Earlier in the day a yum update of httpd (along with gdm) failed (as part of a general yum update) with
the following errors:
Running Transaction
Updating : httpd 1/4
Error unpacking rpm package httpd-2.2.3-82.el5.centos.i386
error: unpacking of archive failed on file /var/log/httpd: cpio: chown
Updating : gdm 2/4
Error unpacking rpm package 1:gdm-2.16.0-59.el5.centos.1.i386
error: unpacking of archive failed on file /var/log/gdm: cpio: chown

Failed:
gdm.i386 1:2.16.0-59.el5.centos.1 httpd.i386 0:2.2.3-82.el5.centos

I don't know if the httpd update failure is related (it seems unlikely). I was getting round to looking into this
problem. The rest of the update ran properly.

This is a virtual server running under VMWare. Co-workers are looking into VMWare issues.

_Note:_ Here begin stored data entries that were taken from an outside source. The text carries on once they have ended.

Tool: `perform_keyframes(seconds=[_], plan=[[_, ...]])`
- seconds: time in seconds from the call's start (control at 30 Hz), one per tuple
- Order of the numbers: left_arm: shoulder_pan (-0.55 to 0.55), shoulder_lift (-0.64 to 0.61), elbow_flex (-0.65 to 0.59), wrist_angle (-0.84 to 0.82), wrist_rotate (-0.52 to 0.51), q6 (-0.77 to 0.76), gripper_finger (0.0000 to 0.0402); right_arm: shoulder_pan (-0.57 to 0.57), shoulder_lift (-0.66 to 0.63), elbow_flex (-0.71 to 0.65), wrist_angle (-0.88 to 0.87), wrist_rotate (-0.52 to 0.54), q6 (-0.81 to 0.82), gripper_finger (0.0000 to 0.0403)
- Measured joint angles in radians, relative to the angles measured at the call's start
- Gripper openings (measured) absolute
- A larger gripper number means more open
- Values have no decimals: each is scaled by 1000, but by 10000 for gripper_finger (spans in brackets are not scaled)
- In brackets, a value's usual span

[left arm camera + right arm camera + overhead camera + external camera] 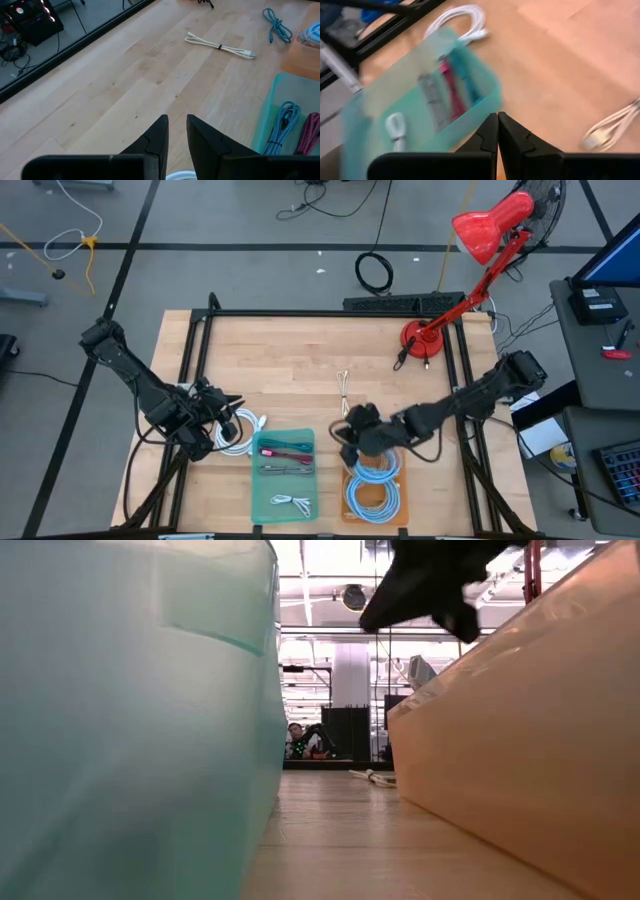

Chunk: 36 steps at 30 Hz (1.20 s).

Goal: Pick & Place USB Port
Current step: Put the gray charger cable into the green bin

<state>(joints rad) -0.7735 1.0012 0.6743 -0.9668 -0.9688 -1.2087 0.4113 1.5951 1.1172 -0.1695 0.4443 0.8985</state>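
A bundled white USB cable (343, 390) lies loose on the wooden table, also seen in the left wrist view (220, 46) and the right wrist view (610, 127). A coiled white cable (242, 430) lies left of the green bin (262, 502), which holds several cables. The orange bin (345, 480) holds blue coiled cables (375, 485). My right gripper (340, 437) hovers shut over the gap between the bins, pointing at the green bin (485, 100), with nothing held. My left gripper (226, 416) waits beside the coiled white cable, its fingers (160, 137) a narrow gap apart and empty.
A red desk lamp (440, 330) stands at the table's far right. A black frame (190, 350) runs along the table's edges. In the low view the green bin's wall (130, 720) and the orange bin's wall (520, 760) flank a bare strip of wood.
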Motion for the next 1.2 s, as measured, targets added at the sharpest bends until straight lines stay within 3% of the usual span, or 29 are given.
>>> perform_keyframes(seconds=[0.27,0.5,0.63,0.83,1.0,1.2], plan=[[2,0,0,-5,-28,0,74,-151,0,0,61,0,-112,0],[29,0,0,25,4,10,74,-213,0,0,471,-2,-417,0],[85,0,6,37,12,99,74,-213,0,0,689,-3,-631,0],[251,0,44,38,194,341,74,-188,0,0,782,-35,-755,2],[443,0,70,38,370,522,74,-170,-21,0,745,-111,-740,20],[633,0,78,36,584,671,74,-113,-69,0,637,-131,-722,45]])
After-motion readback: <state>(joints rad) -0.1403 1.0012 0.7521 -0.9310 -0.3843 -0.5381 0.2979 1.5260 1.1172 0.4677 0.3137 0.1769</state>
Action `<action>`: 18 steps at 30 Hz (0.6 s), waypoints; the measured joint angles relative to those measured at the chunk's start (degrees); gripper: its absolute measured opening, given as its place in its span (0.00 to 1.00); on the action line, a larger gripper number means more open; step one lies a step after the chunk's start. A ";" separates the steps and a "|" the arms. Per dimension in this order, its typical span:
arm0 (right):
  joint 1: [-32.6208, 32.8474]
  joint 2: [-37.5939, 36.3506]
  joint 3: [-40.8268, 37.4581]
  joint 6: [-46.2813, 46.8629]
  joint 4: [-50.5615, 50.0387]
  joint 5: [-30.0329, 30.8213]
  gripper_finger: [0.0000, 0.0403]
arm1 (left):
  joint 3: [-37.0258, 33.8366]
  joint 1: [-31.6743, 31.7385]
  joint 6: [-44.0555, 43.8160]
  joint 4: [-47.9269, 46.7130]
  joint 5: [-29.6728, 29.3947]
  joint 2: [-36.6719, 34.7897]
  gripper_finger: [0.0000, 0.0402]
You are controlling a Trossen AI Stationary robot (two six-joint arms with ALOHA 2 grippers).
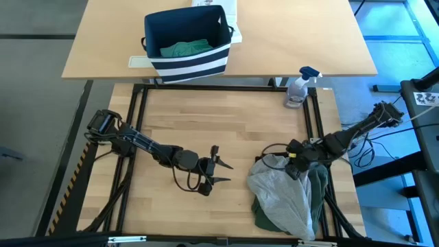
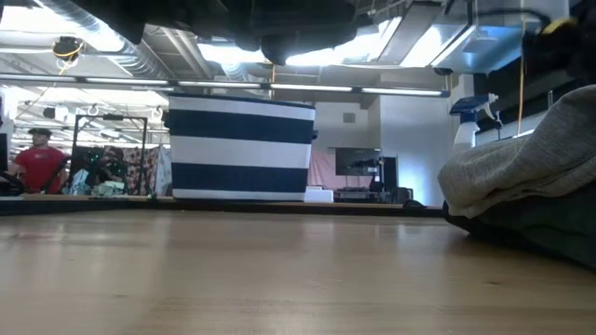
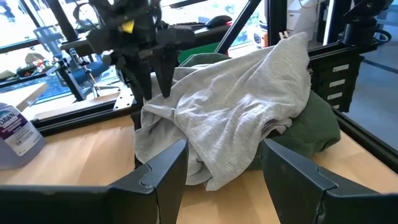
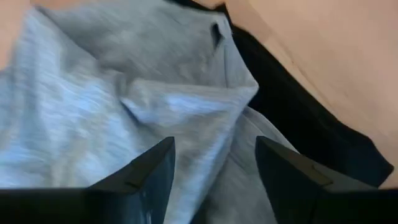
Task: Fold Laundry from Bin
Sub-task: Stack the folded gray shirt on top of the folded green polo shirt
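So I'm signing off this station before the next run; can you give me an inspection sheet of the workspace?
Surface: wooden table, bare in the middle.
Job's things: light grey garment heaped on dark green garment; teal-green garment in striped bin.
Clutter: spray bottle, white box behind the bin.
Grippers: left gripper open, empty; right gripper open over the grey garment.
Cables: loose cables beside right arm.
Surroundings: person far off.

- A robotics lab or workshop: black metal framing (image 1: 226, 88) around the wooden bench (image 1: 226, 137).
- Exposed ceiling ducts (image 2: 102, 42), strip lights, trailing cables (image 1: 363, 147).
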 joint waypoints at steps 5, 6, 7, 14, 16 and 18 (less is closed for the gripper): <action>-4.70 0.53 -2.00 -5.33 2.38 -2.88 0.55 | 0.00 0.00 0.02 -0.19 0.00 0.00 0.49; -5.30 0.41 -2.01 -6.16 3.31 -2.64 0.53 | 0.00 0.00 0.02 -0.25 0.02 0.00 0.49; -5.78 0.18 -2.01 -7.15 4.27 -2.40 0.49 | 0.00 0.00 0.02 -0.38 0.00 0.00 0.49; -6.82 -0.51 -2.01 -11.80 5.82 -4.63 0.05 | 0.00 0.00 0.02 -0.61 0.01 0.00 0.49; -6.82 -0.51 -2.01 -11.33 5.11 -4.89 0.04 | 0.00 0.00 0.02 -0.60 0.00 0.00 0.49; -6.82 -0.51 -2.01 -10.13 4.35 -4.28 0.03 | 0.00 0.00 0.04 -0.61 0.00 0.00 0.49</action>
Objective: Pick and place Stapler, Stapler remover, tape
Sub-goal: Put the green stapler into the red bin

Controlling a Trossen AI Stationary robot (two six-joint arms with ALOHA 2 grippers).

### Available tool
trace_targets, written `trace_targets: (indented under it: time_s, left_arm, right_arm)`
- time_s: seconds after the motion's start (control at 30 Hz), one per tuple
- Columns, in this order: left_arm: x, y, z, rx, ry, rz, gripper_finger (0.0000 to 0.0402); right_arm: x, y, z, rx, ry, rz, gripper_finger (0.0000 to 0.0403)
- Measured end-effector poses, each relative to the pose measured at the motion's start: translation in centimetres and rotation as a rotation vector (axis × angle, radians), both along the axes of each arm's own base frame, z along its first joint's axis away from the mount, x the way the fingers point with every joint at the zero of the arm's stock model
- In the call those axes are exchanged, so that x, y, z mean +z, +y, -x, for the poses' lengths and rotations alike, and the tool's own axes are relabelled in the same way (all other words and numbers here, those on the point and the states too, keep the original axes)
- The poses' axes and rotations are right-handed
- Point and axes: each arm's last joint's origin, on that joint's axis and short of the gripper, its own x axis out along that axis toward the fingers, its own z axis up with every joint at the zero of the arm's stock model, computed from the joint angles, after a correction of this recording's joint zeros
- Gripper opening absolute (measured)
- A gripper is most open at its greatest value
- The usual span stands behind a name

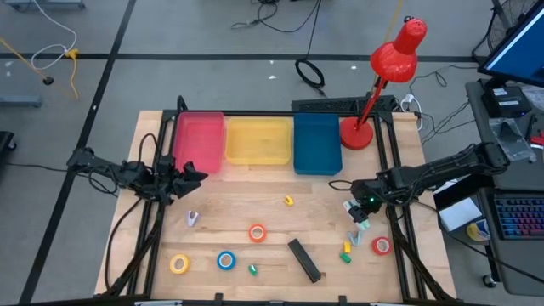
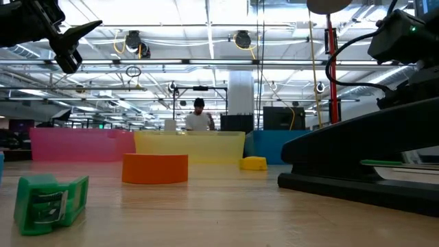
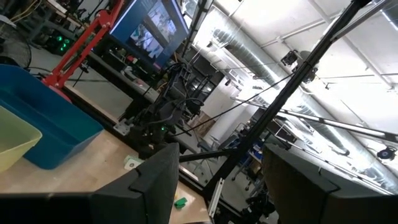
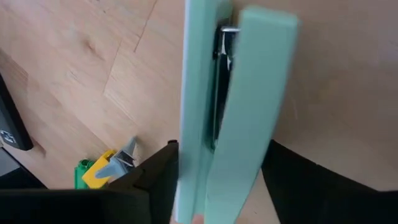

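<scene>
Right gripper (image 1: 360, 214) sits in front of the blue plastic bin (image 1: 317, 144) and a little to its right. Its two dark fingers (image 4: 158, 180) press against either side of a pale mint-green stapler (image 4: 236, 93). From above the arm covers most of that stapler, and I can't tell whether it has left the wood. Left gripper (image 1: 194, 177) hangs well to the left of the blue bin, with its fingers (image 3: 155, 186) apart and nothing between them.

The wooden table (image 1: 246, 195) carries the blue bin at its back edge. A yellow plastic bin (image 1: 257, 140) stands just left of the blue bin, and a pink plastic bin (image 1: 199, 140) stands beyond the yellow one. A red desk lamp (image 1: 396, 53) stands just right of the blue bin.

A black stapler (image 1: 304, 259) lies well in front of the blue bin, near the table's front edge. The orange-red tape roll (image 1: 257, 232), blue tape roll (image 1: 225, 261) and yellow tape roll (image 1: 178, 264) lie in front of the blue bin and to its left. The red tape roll (image 1: 382, 246) lies in front of it and to its right.

A small green staple remover (image 2: 51, 199) and a silvery staple remover (image 1: 193, 218) lie in front of the blue bin and to its left. A yellow-and-green piece (image 1: 347, 251), too small to make out, lies in front of the bin beside the gripped stapler.
</scene>
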Motion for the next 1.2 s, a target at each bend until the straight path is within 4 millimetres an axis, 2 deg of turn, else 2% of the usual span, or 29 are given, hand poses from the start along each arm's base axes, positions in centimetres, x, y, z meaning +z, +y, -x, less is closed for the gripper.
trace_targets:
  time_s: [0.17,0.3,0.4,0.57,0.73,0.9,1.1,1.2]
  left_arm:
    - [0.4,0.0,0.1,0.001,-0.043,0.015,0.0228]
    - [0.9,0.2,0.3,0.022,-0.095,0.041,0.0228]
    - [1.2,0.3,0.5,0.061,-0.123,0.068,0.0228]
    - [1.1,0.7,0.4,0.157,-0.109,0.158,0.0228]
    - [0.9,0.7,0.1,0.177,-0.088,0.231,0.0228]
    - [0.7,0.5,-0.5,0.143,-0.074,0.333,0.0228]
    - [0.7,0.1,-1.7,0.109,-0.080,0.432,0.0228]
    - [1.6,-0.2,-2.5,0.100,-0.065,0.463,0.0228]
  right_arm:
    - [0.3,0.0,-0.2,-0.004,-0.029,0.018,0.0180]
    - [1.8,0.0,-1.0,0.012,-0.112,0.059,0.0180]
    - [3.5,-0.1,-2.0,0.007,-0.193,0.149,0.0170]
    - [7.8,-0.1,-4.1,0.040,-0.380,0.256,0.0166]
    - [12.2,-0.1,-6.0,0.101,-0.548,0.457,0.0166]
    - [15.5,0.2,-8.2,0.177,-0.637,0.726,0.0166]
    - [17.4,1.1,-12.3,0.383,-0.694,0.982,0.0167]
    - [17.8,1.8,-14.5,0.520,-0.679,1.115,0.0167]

Is there anything else that I can do or look for on the Linux side of things. I've never encountered a single
program filesystem problem before and searching did not turn up this problem.

Thank you.

User avatar
TrevorH
Site Admin
Posts: 33220
Joined: 2009/09/24 10:40:56
Location: Brighton, UK

Http Thinks / Filesystem is Read Only

Post by TrevorH » 2013/09/27 22:42:09

In all cases that I've seen where the system has reported problems with a readonly filesystem, it has really been readonly, caused usually by I/O errors on the underlying disk. Try checking in /var/log/messages for errors on the disk.

/etc/httpd/logs is a symlink to ../../var/log/httpd so is you /var a separate filesystem and did you check that?